Events serve as ‘stepping stones’ en route to retrieved memories

Events serve as ‘stepping stones’ en route to retrieved memories


One solution to this frustratingly common scenario is to retrace your steps. This can be done by physically moving through the space where you suspect your elusive keychain is hiding or, as explored in recent research in Psychological Science, scanning your memory to find them.

Humans structure memories of these kinds of continuous experiences using event boundaries, according to lead author Sebastian Michelmann, who conducted this research with Uri Hasson and APS Fellow Kenneth A. Norman (Princeton University).

“Intuitively, we perceive structure in the form of events in continuous experience. A ‘restaurant visit’ and a ‘train ride’ are examples of such events,” Michelmann said in an interview. “When one event ends and another begins, people perceive an event boundary, and human observers agree substantially on the exact moments when an event boundary happens.”

Michelmann and colleagues’ research suggests that people use these event boundaries as “stepping stones” to scan their memories when attempting to recall certain facts or bits of information. In the case of the lost keys, he said, this might involve reaching back to the last moment you clearly remember having your keys — say, as you walked in the front door — before skipping ahead to a “phone call” event and then a “watching TV” event, at which point you might recall placing the keys next to the remote.
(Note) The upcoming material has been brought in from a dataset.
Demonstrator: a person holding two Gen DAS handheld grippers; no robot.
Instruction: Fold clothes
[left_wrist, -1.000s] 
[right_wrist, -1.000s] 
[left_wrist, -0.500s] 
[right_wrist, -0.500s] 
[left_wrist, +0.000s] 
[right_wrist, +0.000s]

“When people search through continuous memories, they can do that slowly and thoroughly, but they can also skip ahead to the next event boundary when they decide that the answer that they are looking for is not in the current event,” Michelmann said. “Event boundaries are important access points for this skipping, which is why we refer to them as stepping stones in the memory search process.”

Michelmann, Hasson, and Norman examined this process through a series of three online studies in which participants were tasked with scanning their memories for details about two seven-minute abridged versions of the film Gravity.

In the first study, the researchers established event boundaries within each short film by having 104 participants press a button each time they perceived an event to have ended. As in previous research, the participants’ perceptions of event boundaries were highly consistent.

In the second study, 180 participants answered questions about the events in both short films. Each question started by identifying an anchor event in the film before asking the participant to recall information that occurred after this point. For example, “In the space station, we see little flames flying into the hallway. When is the next time we see fire?” The questions were designed to involve either a single isolated event or a specific number of event boundaries with a set run time. After being presented with the question, participants were instructed to click a “Respond” button as soon as they remembered the answer.

By comparing the actual run time of each event or set of events with how long it took participants to click the response button, Michelmann and colleagues determined that individuals were able to scan 1 second of an event in about 48 milliseconds. Participants scanned, on average, just 1.9 second of an event before skipping ahead to the next one if they did not find the information they were looking for. The researchers found their stepping-stones model of memory scanning, which accounts for the time at which the target information appears within an event and, consequently, the target’s distance to event boundaries, to be a better fit for participants’ responses than a model based only on the length of each event being scanned.

“The stepping-stones model predicts that the target’s distance to the previous event boundary makes a high relative contribution to [response times] because a low skipping threshold ensures that little time is spent within each event; the final event, however, is searched without skipping,” Michelmann and colleagues wrote.

The researchers further tested this model through a third study of 100 participants. This time, participants were asked to mentally simulate or “replay” everything that happened between two event boundaries in each film. Although participants still engaged in some amount of temporal compression, they took more time to review fully simulated events than participants did when looking for information, suggesting that we recall events with a higher skipping threshold when simulating versus scanning our memories.

“Search time can be explained using a model in which participants skip through all events except the last one, which needs to be played through in its entirety to find the sought-after memory that it contains,” Michelmann and colleagues wrote.

In future work, Michelmann would like to explore how schematic knowledge about information in our environment interacts with episodic memory to support recall of specific versus typical experiences. Remembering what a typical birthday party is like could support recall of specific details about an individual’s 30th birthday celebration, for example, but relying too much on these schemata could also cloud our memories of unique details, he said.